**What to produce**
Would you please copy every line from the records that contains the word "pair"?

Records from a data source
[Start of Attachment]

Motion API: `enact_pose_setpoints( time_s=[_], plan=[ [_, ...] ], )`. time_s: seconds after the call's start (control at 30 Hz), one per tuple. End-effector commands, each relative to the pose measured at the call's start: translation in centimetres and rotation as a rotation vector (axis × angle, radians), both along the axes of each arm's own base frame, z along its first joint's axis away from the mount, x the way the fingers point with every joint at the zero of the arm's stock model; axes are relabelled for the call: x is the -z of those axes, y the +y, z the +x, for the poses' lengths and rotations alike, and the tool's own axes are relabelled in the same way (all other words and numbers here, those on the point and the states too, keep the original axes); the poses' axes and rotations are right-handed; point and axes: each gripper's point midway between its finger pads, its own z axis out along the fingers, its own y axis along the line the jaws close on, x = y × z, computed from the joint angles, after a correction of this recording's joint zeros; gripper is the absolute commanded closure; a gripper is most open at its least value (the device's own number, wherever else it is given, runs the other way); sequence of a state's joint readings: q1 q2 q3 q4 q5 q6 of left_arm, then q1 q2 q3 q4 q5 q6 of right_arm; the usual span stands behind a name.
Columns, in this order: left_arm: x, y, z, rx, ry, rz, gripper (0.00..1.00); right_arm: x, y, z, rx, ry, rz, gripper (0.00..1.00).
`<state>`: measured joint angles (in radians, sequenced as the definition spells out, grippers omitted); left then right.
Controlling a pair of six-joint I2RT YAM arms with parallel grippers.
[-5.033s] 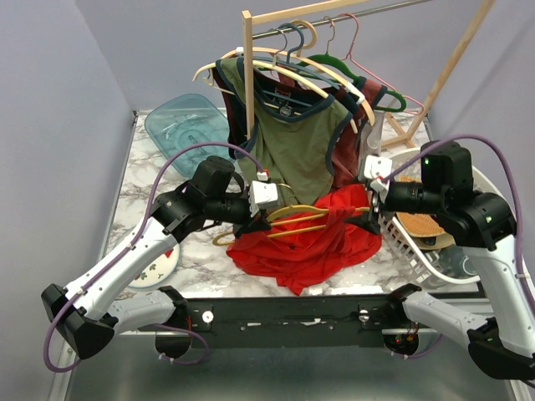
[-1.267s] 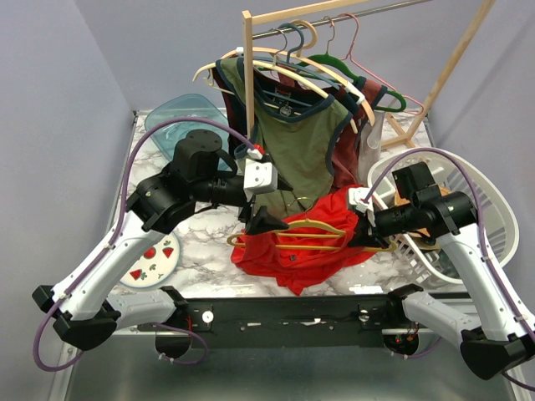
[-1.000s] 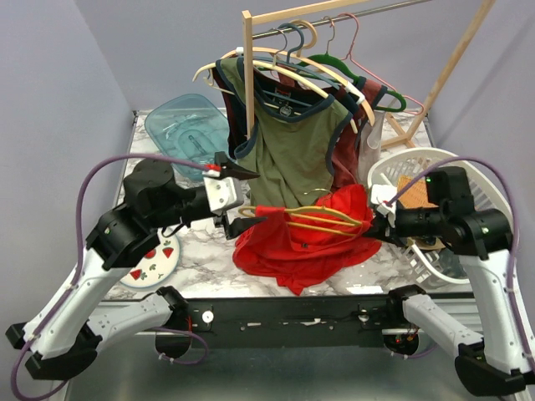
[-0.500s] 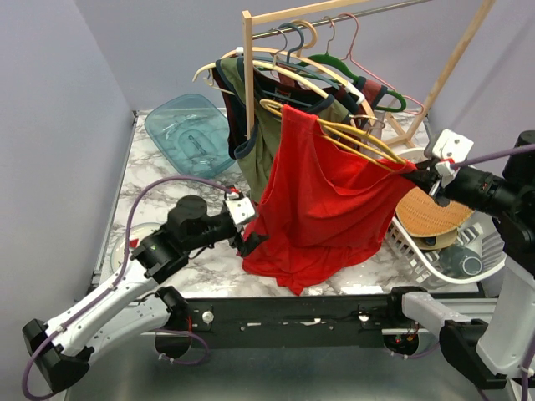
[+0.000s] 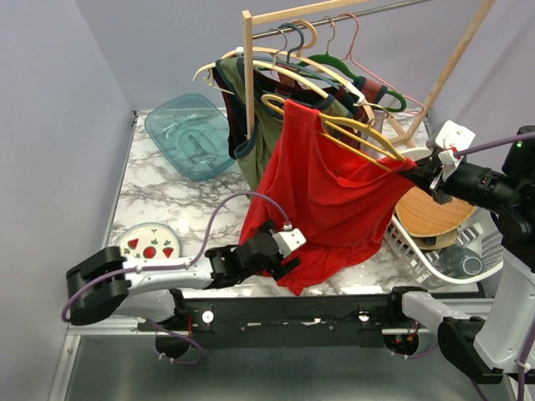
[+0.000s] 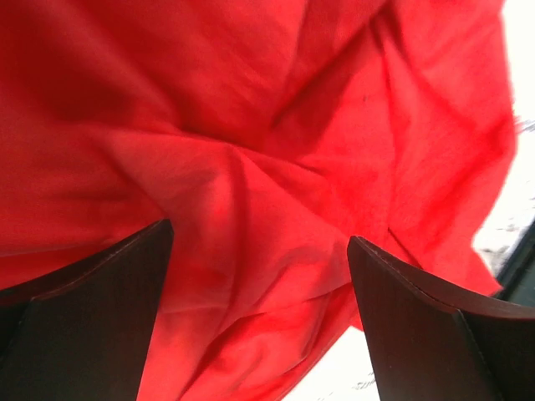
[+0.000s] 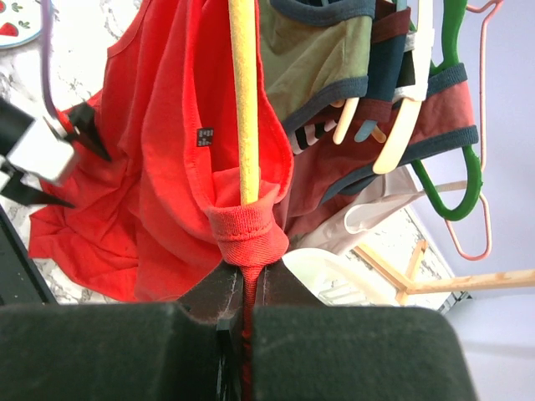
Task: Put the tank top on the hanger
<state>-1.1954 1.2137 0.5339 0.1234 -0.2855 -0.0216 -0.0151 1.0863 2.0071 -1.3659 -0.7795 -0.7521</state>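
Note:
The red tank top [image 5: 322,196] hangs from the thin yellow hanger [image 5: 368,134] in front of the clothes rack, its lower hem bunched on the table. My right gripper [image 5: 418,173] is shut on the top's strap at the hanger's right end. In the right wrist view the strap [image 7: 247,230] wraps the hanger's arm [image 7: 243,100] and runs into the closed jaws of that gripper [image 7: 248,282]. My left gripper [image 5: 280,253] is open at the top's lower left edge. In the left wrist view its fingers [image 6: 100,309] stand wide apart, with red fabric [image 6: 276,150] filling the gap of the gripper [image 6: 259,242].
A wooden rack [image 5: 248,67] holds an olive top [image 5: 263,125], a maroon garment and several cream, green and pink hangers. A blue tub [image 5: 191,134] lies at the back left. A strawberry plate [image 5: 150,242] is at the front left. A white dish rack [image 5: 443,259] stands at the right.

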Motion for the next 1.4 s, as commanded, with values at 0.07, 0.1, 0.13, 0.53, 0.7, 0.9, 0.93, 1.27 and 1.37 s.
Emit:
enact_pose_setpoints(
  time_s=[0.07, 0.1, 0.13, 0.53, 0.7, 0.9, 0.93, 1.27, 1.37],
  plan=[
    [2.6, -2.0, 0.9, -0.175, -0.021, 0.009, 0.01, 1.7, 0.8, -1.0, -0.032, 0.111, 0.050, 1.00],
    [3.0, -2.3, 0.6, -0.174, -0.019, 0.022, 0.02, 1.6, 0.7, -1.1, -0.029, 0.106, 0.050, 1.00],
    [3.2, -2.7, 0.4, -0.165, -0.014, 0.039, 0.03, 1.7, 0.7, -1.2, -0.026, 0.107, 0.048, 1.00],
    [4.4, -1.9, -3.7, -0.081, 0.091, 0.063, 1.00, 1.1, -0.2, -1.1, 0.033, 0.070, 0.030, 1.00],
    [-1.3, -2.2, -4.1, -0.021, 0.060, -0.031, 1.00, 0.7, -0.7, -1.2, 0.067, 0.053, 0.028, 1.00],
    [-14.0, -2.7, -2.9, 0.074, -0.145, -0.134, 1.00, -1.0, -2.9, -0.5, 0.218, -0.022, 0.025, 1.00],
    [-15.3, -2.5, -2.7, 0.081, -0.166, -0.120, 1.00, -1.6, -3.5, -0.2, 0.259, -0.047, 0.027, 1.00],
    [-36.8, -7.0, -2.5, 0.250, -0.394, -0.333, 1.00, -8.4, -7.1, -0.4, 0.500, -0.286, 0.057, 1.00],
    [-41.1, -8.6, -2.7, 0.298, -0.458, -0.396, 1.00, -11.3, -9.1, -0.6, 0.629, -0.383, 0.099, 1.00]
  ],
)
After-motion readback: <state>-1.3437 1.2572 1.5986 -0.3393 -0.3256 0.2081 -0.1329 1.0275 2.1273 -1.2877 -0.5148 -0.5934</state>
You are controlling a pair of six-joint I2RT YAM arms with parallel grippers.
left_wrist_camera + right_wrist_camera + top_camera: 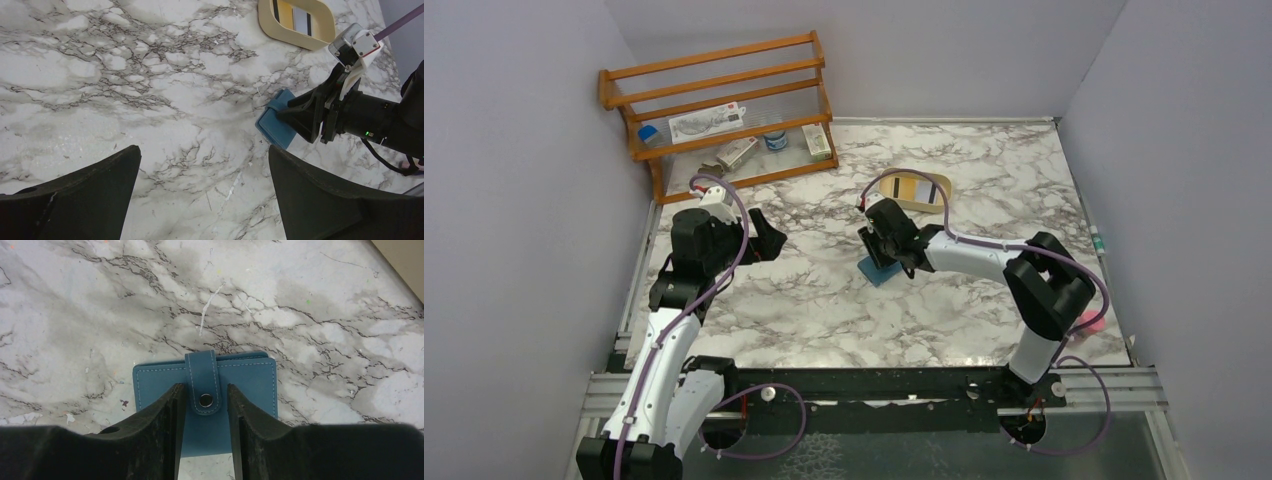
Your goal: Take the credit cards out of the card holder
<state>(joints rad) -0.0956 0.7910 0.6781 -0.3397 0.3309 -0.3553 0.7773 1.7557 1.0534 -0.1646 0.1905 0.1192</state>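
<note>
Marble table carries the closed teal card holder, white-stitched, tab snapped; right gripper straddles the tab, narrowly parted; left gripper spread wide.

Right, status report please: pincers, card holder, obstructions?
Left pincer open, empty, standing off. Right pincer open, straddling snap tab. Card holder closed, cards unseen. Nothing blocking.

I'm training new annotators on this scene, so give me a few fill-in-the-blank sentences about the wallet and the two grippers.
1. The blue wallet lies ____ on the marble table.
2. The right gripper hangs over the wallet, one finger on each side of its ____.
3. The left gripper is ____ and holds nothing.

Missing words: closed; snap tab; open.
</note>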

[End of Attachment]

**Solution to the problem**
Controlling a pair of six-joint I2RT YAM arms with parallel grippers.
You are controlling a pair of six-joint I2RT YAM arms with parallel grippers.

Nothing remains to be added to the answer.